Assignment: Write all of the lines below out again, exactly as they stand.

== Source records

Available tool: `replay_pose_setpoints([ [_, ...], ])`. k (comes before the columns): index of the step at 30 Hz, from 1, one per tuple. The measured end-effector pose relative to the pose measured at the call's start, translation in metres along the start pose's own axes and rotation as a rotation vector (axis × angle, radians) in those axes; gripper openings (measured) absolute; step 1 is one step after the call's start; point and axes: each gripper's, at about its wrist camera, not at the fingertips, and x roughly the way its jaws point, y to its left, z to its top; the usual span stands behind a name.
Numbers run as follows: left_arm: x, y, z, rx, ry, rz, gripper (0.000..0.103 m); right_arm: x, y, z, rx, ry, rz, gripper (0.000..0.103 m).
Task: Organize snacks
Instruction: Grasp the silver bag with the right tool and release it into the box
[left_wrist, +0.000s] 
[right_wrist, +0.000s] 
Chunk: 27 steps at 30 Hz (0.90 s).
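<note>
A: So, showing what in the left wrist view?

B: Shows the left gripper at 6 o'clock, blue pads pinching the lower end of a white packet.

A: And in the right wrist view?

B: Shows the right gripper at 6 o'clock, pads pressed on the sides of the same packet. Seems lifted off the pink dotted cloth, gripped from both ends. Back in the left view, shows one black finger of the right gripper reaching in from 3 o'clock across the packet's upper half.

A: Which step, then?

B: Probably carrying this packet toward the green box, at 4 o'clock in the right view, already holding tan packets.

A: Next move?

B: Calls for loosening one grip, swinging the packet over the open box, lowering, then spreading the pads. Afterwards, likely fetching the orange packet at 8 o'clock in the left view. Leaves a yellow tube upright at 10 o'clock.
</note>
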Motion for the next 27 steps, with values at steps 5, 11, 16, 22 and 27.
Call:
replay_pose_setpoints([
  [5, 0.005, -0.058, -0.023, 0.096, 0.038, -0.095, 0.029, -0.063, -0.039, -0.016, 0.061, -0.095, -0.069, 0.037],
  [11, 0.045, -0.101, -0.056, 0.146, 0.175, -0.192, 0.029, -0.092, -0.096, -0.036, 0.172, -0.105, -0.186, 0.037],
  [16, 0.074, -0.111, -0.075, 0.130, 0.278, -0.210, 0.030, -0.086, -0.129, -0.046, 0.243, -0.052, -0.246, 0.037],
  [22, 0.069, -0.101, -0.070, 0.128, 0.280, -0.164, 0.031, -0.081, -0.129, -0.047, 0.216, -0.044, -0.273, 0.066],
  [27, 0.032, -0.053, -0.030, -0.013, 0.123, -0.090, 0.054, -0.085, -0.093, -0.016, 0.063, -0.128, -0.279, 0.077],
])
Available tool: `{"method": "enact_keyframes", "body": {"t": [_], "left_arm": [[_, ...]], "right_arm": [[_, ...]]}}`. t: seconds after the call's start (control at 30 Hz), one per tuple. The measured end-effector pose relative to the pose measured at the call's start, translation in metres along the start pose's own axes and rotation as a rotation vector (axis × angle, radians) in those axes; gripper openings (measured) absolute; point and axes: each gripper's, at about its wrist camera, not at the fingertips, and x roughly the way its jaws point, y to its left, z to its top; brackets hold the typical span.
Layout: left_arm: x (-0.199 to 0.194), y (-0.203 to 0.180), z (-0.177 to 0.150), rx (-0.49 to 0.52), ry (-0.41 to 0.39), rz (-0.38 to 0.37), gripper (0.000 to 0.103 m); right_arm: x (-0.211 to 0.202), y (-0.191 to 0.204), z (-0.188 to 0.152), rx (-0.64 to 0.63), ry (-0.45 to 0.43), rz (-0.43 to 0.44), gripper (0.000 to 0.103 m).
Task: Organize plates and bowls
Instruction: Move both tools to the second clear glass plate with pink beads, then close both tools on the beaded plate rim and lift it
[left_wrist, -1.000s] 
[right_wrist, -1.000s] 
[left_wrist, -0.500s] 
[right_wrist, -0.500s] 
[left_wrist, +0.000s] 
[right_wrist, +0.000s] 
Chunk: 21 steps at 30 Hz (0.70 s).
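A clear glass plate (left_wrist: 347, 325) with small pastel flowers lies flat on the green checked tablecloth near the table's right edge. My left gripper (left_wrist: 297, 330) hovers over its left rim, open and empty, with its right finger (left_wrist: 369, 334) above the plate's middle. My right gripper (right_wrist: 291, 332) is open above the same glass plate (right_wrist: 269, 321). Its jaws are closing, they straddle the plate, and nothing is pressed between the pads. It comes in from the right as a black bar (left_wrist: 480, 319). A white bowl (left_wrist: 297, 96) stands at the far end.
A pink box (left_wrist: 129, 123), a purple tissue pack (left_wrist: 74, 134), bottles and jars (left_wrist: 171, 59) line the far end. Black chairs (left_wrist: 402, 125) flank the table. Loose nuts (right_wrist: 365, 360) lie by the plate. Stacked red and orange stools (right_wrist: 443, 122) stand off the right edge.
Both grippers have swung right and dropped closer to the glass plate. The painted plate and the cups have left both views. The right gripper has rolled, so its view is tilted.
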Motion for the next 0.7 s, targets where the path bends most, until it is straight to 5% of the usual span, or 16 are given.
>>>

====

Result of the exercise:
Available tool: `replay_pose_setpoints([ [_, ...], ])`. k (comes before the columns): index of the step at 30 Hz, from 1, one per tuple. The measured end-effector pose relative to the pose measured at the call's start, translation in metres along the start pose's own axes and rotation as a rotation vector (axis × angle, radians) in those axes; gripper openings (measured) absolute; step 1 is one step after the call's start; point and axes: each gripper's, at about its wrist camera, not at the fingertips, and x roughly the way its jaws point, y to its left, z to its top; the usual span stands behind a name.
Numbers run as follows: left_arm: x, y, z, rx, ry, rz, gripper (0.000..0.103 m); right_arm: x, y, z, rx, ry, rz, gripper (0.000..0.103 m).
Task: Organize snacks
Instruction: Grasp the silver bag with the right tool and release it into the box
[left_wrist, +0.000s] 
[right_wrist, +0.000s] 
Chunk: 27 steps at 30 Hz (0.90 s).
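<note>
A: So, showing what in the left wrist view?

B: Shows the left gripper at 6 o'clock, blue pads pinching the lower end of a white packet.

A: And in the right wrist view?

B: Shows the right gripper at 6 o'clock, pads pressed on the sides of the same packet. Seems lifted off the pink dotted cloth, gripped from both ends. Back in the left view, shows one black finger of the right gripper reaching in from 3 o'clock across the packet's upper half.

A: Which step, then?

B: Probably carrying this packet toward the green box, at 4 o'clock in the right view, already holding tan packets.

A: Next move?

B: Calls for loosening one grip, swinging the packet over the open box, lowering, then spreading the pads. Afterwards, likely fetching the orange packet at 8 o'clock in the left view. Leaves a yellow tube upright at 10 o'clock.
</note>
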Motion for the next 27 steps, with values at steps 5, 11, 16, 22 and 27.
Call:
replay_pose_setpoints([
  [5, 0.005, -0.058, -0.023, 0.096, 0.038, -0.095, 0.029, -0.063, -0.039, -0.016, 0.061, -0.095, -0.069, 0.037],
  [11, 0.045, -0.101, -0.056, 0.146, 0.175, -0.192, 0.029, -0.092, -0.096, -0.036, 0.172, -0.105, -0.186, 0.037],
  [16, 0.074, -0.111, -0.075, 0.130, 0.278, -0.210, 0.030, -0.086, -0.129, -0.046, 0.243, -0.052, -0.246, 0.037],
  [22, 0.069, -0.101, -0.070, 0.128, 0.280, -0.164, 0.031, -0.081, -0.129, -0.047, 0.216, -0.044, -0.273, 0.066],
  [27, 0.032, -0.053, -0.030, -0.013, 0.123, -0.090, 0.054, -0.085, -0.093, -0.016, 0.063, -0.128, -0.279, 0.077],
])
Available tool: `{"method": "enact_keyframes", "body": {"t": [_], "left_arm": [[_, ...]], "right_arm": [[_, ...]]}}`. t: seconds after the call's start (control at 30 Hz), one per tuple. The measured end-effector pose relative to the pose measured at the call's start, translation in metres along the start pose's own axes and rotation as a rotation vector (axis × angle, radians) in those axes; gripper openings (measured) absolute; point and axes: each gripper's, at about its wrist camera, not at the fingertips, and x roughly the way its jaws point, y to its left, z to its top; brackets hold the typical span.
Layout: left_arm: x (-0.199 to 0.194), y (-0.203 to 0.180), z (-0.177 to 0.150), rx (-0.49 to 0.52), ry (-0.41 to 0.39), rz (-0.38 to 0.37), gripper (0.000 to 0.103 m); right_arm: x (-0.211 to 0.202), y (-0.191 to 0.204), z (-0.188 to 0.152), rx (-0.64 to 0.63), ry (-0.45 to 0.43), rz (-0.43 to 0.44), gripper (0.000 to 0.103 m).
Task: Organize plates and bowls
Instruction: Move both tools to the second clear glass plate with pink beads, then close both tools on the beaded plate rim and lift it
[left_wrist, -1.000s] 
[right_wrist, -1.000s] 
[left_wrist, -0.500s] 
[right_wrist, -0.500s] 
[left_wrist, +0.000s] 
[right_wrist, +0.000s] 
Chunk: 21 steps at 30 Hz (0.70 s).
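A clear glass plate (left_wrist: 347, 325) with small pastel flowers lies flat on the green checked tablecloth near the table's right edge. My left gripper (left_wrist: 297, 330) hovers over its left rim, open and empty, with its right finger (left_wrist: 369, 334) above the plate's middle. My right gripper (right_wrist: 291, 332) is open above the same glass plate (right_wrist: 269, 321). Its jaws are closing, they straddle the plate, and nothing is pressed between the pads. It comes in from the right as a black bar (left_wrist: 480, 319). A white bowl (left_wrist: 297, 96) stands at the far end.
A pink box (left_wrist: 129, 123), a purple tissue pack (left_wrist: 74, 134), bottles and jars (left_wrist: 171, 59) line the far end. Black chairs (left_wrist: 402, 125) flank the table. Loose nuts (right_wrist: 365, 360) lie by the plate. Stacked red and orange stools (right_wrist: 443, 122) stand off the right edge.
Both grippers have swung right and dropped closer to the glass plate. The painted plate and the cups have left both views. The right gripper has rolled, so its view is tilted.
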Motion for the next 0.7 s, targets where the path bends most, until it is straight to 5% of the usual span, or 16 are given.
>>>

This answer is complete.